Work instructions:
All the data should be repeated exactly. Any image in it is left out.

Source material:
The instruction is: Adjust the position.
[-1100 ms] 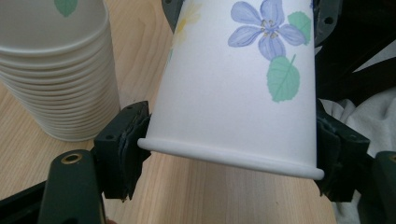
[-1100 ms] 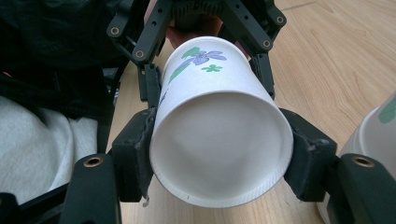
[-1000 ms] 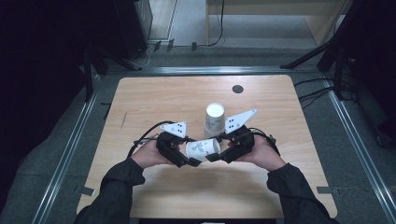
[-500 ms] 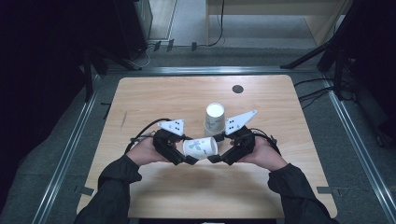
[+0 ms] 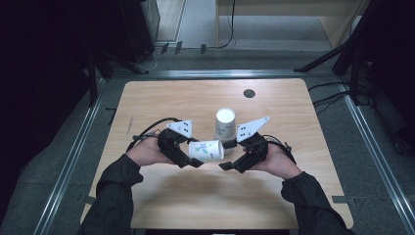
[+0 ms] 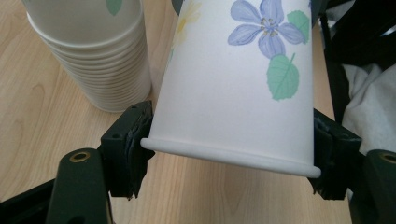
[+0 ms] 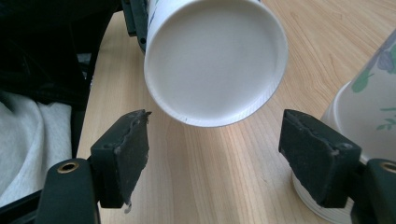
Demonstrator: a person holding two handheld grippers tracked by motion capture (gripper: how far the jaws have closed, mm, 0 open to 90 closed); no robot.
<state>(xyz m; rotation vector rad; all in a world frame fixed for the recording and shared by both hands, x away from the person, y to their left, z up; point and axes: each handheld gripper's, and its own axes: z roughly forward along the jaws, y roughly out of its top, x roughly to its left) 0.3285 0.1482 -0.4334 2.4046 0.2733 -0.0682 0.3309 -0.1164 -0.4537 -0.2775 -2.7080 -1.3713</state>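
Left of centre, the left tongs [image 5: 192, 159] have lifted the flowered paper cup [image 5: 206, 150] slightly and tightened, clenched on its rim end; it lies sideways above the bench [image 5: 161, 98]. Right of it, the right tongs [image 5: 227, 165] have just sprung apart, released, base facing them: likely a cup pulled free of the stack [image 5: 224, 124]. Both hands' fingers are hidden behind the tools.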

Expected answer:
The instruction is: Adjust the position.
[-1100 ms] 
[-1100 ms] 
[-1000 ms] 
[-500 ms] 
[+0 ms] 
[+0 ms] 
[+0 ms] 
Demonstrator: a person holding two handheld grippers tracked by motion capture (gripper: how far the jaws have closed, mm, 0 open to 90 closed); no robot.
<state>(xyz m; rotation vector rad; all in a world frame fixed for the recording and shared by both hands, x away from the person, y to their left, z up; point and axes: each handheld gripper's, and its own axes: z roughly forward along the jaws, y roughly out of its top, x roughly to its left) 0.3285 0.1482 -0.4334 2.4046 0.2733 -0.0682 0.3309 -0.1164 -0.4537 -0.2775 -2.7080 -1.3713</state>
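Left of centre, the left tongs [image 5: 192, 159] have lifted the flowered paper cup [image 5: 206, 150] slightly and tightened, clenched on its rim end; it lies sideways above the bench [image 5: 161, 98]. Right of it, the right tongs [image 5: 227, 165] have just sprung apart, released, base facing them: likely a cup pulled free of the stack [image 5: 224, 124]. Both hands' fingers are hidden behind the tools.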

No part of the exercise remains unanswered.